# Solved: The settings saved on this computer for the network do not match the requirem



## Jesse2002 (Oct 29, 2011)

I know this sounds odd but this is the only way I can share this information is to start a thread and then answer it myself what appears to be a common problem.
I had a problem earlier today upgrading to a new N router I recieved from my ISP and found the threads on your site helpful although they did not solve my problem.
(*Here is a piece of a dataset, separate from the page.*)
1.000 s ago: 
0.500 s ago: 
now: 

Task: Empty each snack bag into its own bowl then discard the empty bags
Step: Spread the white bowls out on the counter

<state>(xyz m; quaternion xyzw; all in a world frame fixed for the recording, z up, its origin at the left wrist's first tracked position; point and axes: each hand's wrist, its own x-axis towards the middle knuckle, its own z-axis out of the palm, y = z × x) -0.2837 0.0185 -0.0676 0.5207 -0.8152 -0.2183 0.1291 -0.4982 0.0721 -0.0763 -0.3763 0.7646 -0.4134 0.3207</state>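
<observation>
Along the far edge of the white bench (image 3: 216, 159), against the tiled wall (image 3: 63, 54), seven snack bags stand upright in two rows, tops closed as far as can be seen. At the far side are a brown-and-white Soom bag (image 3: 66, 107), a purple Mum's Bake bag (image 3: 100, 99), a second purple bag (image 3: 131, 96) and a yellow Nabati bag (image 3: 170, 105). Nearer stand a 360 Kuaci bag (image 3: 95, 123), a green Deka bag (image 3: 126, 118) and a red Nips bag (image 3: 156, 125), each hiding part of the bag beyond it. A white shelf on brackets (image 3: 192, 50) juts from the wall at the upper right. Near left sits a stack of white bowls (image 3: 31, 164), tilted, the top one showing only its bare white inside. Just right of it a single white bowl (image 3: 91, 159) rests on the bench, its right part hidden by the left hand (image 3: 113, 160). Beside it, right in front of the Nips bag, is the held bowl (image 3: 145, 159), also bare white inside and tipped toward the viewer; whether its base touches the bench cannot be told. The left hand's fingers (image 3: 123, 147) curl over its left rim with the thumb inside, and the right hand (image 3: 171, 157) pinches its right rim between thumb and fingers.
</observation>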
All PCs in the house connected wirelessly except my laptop which I got the message below.
The settings saved on this computer for the network do not match the requirements of the network.
None of the threads however solved my problem.


----------



## Jesse2002 (Oct 29, 2011)

I messed around for hours and eventually went cap in hand to the IT guy who lives next door.
He to was totally baffled so we messed around with the setting some more and stumbled on the solution.
From Vista onward there is this facility to press a button on the router and the router and wireless device should pair up.
In my case they did pair up but when I looked at the wireless connections there was a red cross on my network but I could open the internet and had 136 MBs until I rebooted and then had to pair up again.
The other odd thing is the connection when hovered over varied from time to time between N and G and WEP or WPA2
We found if you go in to the wireless settings of the router and disable this pairing function it just lets you use the good old fashioned pass phrase key you have set on the router.
I have attached the setting from my D Link Router hopefully.
I hope this helps others solve the problem it will certainly give one more option to try.
You should always aim for AES and preferably WPA2.


----------